The committee unanimously voted for sweeping revisions to cheerleading safety rules, the most major of which restricts specific upper-level skills during basketball games. Basket tosses, 2½ high pyramids, one-arm stunts, stunts that involve twisting or flipping, and twisting tumbling skills may only be performed during halftime and post-game on a matted surface and are prohibited during game play or time-outs.

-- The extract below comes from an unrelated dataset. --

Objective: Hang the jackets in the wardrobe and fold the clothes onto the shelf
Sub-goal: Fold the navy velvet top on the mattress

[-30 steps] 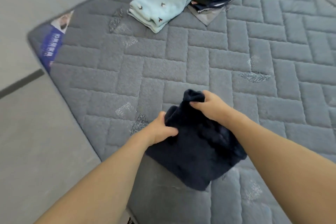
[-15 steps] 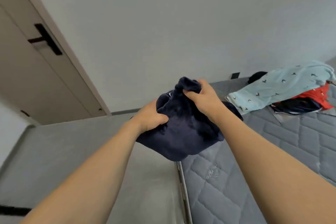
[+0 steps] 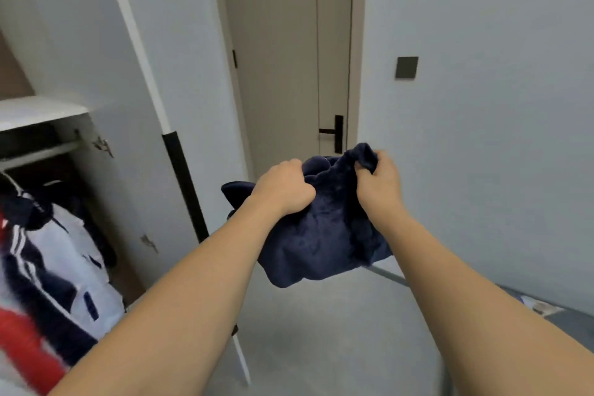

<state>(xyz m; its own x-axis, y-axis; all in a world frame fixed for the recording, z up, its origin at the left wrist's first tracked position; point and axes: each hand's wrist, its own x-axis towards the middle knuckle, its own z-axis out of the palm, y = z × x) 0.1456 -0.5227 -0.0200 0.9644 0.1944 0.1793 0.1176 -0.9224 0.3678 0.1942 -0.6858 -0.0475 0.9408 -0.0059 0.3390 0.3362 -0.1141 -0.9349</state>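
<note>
**Both hands hold folded navy garment in mid-air by the open wardrobe**

Left hand [image 3: 284,188] sits centre frame, fingers curled tight into the left upper edge of the dark navy fleece garment [image 3: 316,241]. Right hand [image 3: 381,185] is just right of it, pinching a bunched-up corner of the same garment at its top right, thumb and fingers closed on the fabric. Garment hangs between and below the two hands as a folded, rumpled bundle, off any surface, centre of frame, above the grey floor [image 3: 337,331]. A small flap of it sticks out left of the left wrist.

Left side of frame: open wardrobe [image 3: 83,170] with white door [image 3: 180,80] swung out, black handle strip on the door edge. White shelf [image 3: 35,111] at upper left of the wardrobe. Below it, hanging jackets [image 3: 54,254] in white, navy and red at lower left, blurred.

Upper centre: closed beige room door [image 3: 283,58] with black lever handle [image 3: 334,133]. Dark wall switch [image 3: 406,67] on the grey wall, upper right. Mattress corner [image 3: 546,312] shows at lower right edge.
</note>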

Out of the United States' 2.9 million female high school athletes, only 3% are cheerleaders, yet cheerleading accounts for 65% of all catastrophic injuries in girls' high school athletics. Since the NCAA has yet to recognize cheerleading as an official college sport, there are no solid numbers on college cheerleading, yet when it comes to injuries, 67% of female athlete injuries at the college level are due to cheerleading mishaps. LiveScience.com recaps new evidence showing that the most dangerous sport for high school and college females is cheerleading: Another study found that between 1982 and 2007, there were 103 fatal, disabling or serious injuries recorded among female high school athletes, with the vast majority (67) occurring in cheerleading.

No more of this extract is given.